(Data extracted from a collection)
.....

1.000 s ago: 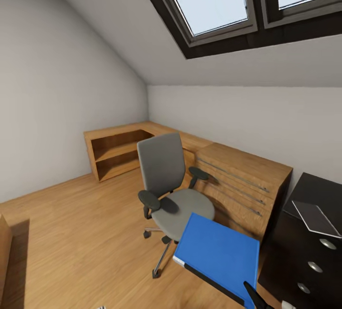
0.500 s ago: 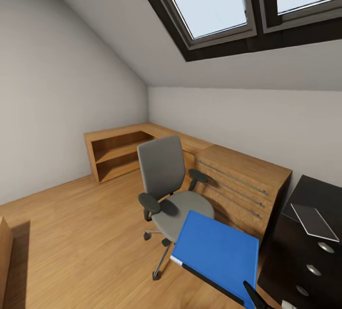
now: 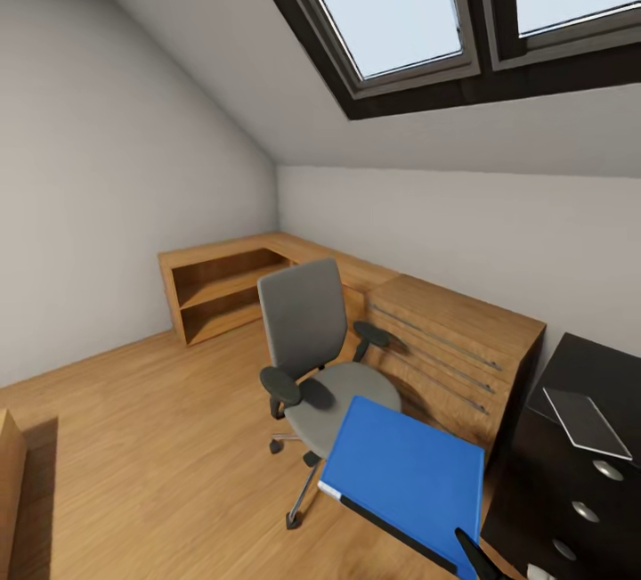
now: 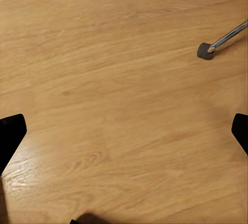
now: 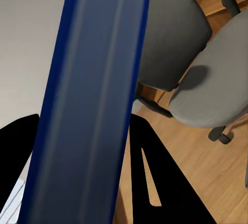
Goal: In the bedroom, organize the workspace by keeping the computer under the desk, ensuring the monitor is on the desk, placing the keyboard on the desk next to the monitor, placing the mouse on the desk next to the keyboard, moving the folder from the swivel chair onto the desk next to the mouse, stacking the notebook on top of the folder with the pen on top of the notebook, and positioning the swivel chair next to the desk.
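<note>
Bright skylight (image 3: pixel 418 5) daylight, soft shadows

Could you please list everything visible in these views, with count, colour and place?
Swivel chair: one, grey with black armrests, on the floor mid-room.
Folder: one, blue, held in front of the chair.
Desk: one, black, at right, with drawer knobs.
Flat grey item: one, on the desk top.
Cabinet: one, light wood, long handles, by the far wall.
Open shelf unit: one, light wood, in the corner.
Skylights: two, dark-framed, in the sloped ceiling.
Right gripper: black, shut on the folder.
Left gripper: black, open above the floor.
</note>
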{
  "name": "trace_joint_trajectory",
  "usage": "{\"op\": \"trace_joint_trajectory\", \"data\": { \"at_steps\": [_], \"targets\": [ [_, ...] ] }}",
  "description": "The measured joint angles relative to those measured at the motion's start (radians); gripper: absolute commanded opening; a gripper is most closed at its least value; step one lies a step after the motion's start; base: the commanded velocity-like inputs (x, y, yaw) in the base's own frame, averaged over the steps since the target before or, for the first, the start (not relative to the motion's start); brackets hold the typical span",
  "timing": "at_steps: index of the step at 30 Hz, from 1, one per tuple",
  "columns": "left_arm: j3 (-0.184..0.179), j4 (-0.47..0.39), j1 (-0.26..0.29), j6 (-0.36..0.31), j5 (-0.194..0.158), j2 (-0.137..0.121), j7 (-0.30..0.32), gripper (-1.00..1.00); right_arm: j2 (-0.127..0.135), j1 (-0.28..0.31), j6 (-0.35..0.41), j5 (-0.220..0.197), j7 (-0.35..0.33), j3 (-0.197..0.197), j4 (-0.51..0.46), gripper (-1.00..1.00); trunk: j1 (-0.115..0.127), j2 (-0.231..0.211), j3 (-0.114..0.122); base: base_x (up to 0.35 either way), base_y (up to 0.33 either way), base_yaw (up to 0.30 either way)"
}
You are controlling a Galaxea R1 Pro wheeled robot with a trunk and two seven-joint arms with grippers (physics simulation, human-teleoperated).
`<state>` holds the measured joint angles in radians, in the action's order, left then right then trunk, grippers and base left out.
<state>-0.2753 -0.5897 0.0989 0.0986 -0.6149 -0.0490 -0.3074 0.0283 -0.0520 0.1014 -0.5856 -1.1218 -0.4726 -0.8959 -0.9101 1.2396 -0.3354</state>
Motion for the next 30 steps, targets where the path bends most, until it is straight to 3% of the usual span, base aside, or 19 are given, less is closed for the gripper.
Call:
{"op": "trace_joint_trajectory", "data": {
  "at_steps": [15,16,17,20,30],
  "targets": [
    [-0.005,0.033,0.000,0.000,0.005,0.027,0.000,1.00,-0.001,0.000,-0.084,0.000,0.039,-0.002,0.058,-1.00,0.058,-0.105,0.047,0.000,0.000,-0.230],
    [-0.008,0.041,0.000,0.000,0.023,0.035,0.000,1.00,-0.001,0.000,-0.088,-0.001,0.055,-0.002,0.058,-1.00,0.061,-0.112,0.050,0.000,0.000,-0.298],
    [-0.009,0.052,0.000,0.001,0.067,0.044,0.000,1.00,-0.001,0.000,-0.091,-0.002,0.075,-0.002,0.059,-1.00,0.065,-0.119,0.053,0.000,0.000,-0.298],
    [-0.010,0.060,0.000,0.002,0.113,0.052,-0.001,1.00,-0.001,0.000,-0.093,-0.002,0.086,-0.002,0.059,-1.00,0.077,-0.140,0.063,0.000,0.000,-0.299],
    [-0.010,0.064,0.000,0.002,0.131,0.058,-0.002,1.00,-0.001,0.000,-0.173,-0.003,0.141,-0.001,0.076,-1.00,0.115,-0.210,0.094,0.000,0.000,-0.300]
  ]
}}
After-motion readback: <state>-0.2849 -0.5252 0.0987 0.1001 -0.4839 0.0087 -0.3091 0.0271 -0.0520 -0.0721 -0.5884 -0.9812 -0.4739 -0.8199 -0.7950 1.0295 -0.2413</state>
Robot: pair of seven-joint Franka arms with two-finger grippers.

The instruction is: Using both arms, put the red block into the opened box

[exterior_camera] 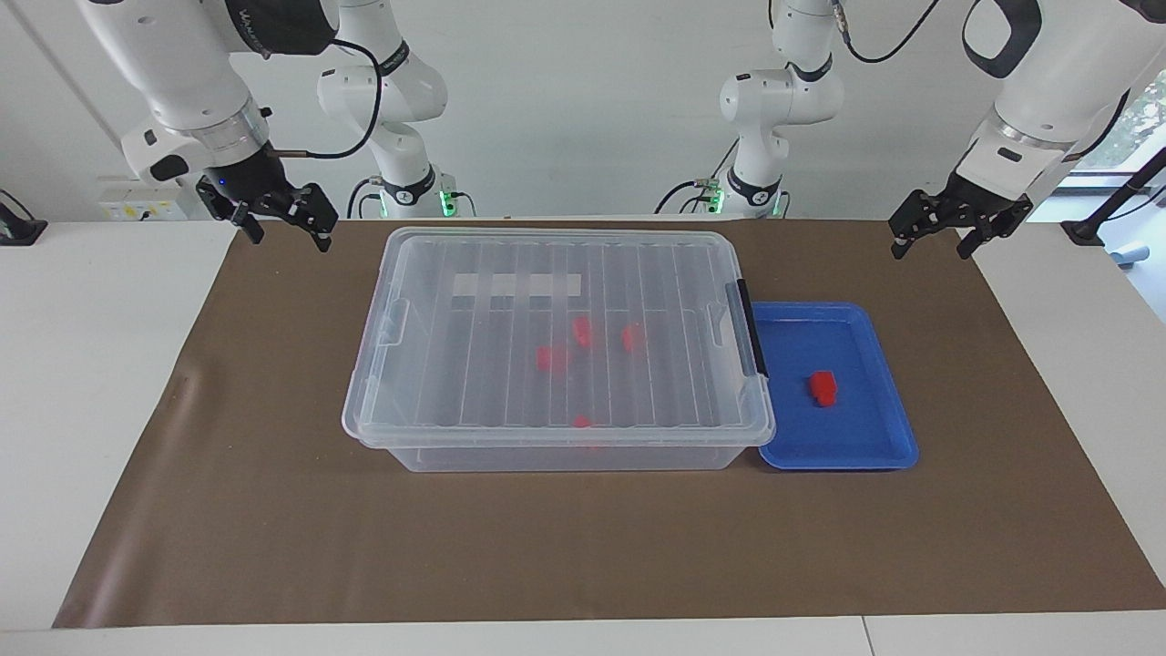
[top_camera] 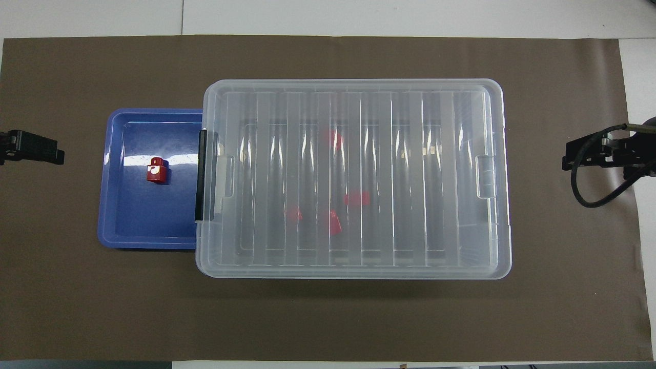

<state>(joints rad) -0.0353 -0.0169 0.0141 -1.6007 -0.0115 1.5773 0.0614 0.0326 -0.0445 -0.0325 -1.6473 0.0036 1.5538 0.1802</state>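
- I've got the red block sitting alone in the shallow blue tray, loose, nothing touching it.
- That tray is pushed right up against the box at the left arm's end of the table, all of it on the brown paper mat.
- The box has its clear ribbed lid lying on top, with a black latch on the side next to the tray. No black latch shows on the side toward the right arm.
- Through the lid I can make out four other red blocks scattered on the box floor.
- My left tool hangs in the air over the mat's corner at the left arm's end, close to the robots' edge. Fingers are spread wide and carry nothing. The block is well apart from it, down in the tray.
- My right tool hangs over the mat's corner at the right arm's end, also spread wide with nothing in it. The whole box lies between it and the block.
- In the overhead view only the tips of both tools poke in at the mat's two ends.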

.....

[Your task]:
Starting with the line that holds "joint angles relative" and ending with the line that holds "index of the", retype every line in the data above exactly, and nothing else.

[Your response]:
  "description": "The measured joint angles relative to those measured at the motion's start (radians); gripper: absolute commanded opening; a gripper is most closed at its least value; step one lies a step after the motion's start; base: the commanded velocity-like inputs (x, y, yaw) in the base's own frame, averaged over the steps since the target before or, for the first, the start (not relative to the motion's start); brackets hold the typical span",
  "timing": "at_steps: index of the step at 30 Hz, from 1, one per tuple",

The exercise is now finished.